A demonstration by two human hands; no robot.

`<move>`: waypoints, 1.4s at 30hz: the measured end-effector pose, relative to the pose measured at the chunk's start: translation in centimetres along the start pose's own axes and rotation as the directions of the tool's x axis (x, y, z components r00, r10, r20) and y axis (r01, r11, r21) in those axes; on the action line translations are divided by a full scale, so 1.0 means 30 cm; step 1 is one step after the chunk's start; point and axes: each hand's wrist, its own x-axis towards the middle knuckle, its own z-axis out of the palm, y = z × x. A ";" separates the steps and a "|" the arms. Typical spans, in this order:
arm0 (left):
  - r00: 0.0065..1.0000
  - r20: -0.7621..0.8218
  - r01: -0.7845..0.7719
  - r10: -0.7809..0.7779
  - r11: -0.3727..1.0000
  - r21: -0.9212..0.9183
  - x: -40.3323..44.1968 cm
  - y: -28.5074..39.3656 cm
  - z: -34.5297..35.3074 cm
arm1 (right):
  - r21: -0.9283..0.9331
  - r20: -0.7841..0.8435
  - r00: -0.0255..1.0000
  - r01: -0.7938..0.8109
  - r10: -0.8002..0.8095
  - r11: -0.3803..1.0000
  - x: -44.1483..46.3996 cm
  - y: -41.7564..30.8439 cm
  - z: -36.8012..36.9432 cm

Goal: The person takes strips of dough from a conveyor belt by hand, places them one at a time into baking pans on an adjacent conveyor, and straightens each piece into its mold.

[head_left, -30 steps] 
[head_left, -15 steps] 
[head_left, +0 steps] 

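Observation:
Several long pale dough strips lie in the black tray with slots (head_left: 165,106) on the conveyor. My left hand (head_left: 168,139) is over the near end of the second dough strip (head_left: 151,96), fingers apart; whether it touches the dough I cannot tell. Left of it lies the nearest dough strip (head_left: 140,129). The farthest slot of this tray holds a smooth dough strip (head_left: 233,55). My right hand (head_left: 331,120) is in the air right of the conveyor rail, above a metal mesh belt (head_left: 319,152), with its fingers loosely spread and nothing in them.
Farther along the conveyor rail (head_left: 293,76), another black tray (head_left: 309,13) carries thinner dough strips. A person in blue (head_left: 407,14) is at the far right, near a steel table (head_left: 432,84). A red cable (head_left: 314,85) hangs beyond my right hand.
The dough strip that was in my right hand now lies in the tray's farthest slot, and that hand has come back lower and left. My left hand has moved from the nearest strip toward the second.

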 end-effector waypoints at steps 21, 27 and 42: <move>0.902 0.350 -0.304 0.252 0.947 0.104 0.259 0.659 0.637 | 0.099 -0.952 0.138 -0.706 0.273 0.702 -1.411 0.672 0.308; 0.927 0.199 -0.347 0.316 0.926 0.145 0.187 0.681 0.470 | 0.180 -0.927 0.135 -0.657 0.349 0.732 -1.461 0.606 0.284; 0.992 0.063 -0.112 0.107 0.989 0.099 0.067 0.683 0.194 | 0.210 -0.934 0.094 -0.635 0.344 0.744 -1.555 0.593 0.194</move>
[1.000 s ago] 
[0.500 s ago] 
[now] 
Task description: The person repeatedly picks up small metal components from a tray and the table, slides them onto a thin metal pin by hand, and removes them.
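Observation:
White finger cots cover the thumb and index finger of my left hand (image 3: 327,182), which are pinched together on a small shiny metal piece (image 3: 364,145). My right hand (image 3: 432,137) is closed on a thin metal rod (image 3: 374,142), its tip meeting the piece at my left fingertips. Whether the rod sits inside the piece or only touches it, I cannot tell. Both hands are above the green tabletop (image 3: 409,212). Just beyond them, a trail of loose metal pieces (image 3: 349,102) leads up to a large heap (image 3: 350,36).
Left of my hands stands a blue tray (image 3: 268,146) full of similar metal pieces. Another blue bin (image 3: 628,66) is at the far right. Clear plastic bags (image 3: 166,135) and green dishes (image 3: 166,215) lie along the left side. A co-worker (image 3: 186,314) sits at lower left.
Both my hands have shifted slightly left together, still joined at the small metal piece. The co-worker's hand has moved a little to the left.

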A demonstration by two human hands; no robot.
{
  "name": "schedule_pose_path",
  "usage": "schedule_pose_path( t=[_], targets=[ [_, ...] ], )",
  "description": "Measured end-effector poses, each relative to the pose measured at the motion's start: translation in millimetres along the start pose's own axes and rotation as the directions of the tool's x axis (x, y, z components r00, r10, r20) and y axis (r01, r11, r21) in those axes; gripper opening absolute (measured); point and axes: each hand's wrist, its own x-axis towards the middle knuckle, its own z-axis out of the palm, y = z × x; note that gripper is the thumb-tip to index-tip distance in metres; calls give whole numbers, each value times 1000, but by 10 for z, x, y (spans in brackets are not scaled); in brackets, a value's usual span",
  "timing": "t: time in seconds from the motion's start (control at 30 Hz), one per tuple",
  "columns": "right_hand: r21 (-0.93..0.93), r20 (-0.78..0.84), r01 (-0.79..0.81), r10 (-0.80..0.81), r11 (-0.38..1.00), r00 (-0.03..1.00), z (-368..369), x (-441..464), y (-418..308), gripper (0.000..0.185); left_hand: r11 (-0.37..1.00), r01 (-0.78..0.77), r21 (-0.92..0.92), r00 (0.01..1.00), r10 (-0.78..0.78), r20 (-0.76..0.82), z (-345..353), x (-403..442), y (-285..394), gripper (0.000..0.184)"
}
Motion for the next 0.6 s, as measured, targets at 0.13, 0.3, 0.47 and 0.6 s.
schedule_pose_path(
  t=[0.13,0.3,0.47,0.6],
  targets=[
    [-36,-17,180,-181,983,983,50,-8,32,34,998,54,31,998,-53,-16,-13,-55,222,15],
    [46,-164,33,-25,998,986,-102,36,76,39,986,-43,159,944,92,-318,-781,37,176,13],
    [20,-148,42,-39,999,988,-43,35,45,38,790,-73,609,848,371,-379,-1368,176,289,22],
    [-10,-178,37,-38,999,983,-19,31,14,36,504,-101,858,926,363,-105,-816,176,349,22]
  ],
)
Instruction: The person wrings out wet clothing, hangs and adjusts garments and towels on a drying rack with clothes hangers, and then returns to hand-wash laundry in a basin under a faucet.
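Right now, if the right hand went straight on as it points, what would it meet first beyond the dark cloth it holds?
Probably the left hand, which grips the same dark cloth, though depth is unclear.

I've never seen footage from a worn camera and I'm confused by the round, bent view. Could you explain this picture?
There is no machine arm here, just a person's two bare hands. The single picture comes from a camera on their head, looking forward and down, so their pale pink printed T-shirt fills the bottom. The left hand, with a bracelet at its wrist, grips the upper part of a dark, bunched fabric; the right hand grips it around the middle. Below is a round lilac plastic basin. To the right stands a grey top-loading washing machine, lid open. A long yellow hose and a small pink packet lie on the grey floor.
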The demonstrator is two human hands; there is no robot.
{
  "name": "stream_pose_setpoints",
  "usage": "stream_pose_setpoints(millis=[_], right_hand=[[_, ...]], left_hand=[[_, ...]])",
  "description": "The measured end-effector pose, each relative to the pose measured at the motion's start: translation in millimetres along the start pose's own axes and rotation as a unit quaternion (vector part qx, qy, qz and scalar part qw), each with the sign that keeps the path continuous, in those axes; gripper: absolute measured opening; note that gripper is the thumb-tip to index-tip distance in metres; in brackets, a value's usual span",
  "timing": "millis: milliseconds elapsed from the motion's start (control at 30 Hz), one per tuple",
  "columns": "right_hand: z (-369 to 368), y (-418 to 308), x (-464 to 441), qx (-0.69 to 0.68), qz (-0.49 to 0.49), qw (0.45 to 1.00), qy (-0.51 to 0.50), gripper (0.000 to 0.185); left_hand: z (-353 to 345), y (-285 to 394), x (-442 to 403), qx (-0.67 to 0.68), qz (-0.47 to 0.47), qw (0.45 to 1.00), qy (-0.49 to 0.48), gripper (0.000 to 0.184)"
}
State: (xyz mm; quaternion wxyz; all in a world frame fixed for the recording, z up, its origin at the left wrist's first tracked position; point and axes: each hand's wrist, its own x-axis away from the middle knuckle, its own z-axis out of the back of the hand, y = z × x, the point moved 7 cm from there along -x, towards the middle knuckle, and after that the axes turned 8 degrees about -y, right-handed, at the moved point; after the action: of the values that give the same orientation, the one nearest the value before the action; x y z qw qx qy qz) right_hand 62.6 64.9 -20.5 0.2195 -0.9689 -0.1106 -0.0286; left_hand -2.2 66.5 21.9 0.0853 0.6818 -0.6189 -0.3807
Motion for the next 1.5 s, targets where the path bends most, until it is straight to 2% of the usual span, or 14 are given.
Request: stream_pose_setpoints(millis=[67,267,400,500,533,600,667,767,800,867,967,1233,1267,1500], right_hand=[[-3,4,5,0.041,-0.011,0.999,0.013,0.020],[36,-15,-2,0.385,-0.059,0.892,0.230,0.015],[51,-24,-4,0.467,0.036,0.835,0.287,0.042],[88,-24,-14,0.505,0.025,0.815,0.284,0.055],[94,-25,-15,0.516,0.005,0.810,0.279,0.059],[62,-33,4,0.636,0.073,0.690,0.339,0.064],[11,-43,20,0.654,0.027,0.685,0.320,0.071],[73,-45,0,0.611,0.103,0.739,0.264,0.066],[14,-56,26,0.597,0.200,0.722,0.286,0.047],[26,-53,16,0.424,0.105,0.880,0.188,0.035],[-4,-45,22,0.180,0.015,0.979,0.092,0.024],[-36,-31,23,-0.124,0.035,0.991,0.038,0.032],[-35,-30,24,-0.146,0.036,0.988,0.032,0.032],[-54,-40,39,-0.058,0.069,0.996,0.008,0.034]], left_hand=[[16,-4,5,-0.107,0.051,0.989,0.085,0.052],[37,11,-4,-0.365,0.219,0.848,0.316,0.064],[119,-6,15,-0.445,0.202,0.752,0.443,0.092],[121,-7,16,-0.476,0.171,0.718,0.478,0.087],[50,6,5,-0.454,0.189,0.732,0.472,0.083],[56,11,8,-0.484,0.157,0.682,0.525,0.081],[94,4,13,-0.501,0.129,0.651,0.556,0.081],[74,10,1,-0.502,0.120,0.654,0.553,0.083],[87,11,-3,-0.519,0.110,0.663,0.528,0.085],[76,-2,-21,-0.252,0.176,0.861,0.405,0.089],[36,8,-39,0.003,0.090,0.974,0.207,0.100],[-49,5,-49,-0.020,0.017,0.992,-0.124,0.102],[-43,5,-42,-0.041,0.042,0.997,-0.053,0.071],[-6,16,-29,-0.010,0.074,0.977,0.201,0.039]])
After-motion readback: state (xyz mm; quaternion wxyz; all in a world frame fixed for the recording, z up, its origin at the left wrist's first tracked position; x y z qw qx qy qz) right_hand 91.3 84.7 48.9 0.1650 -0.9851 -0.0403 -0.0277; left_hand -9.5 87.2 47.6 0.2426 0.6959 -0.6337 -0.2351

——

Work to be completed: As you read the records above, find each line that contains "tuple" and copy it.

Solution to the problem:
  "timing": "t: time in seconds from the motion's start (control at 30 Hz), one per tuple",
  "timing": "millis: milliseconds elapsed from the motion's start (control at 30 Hz), one per tuple",

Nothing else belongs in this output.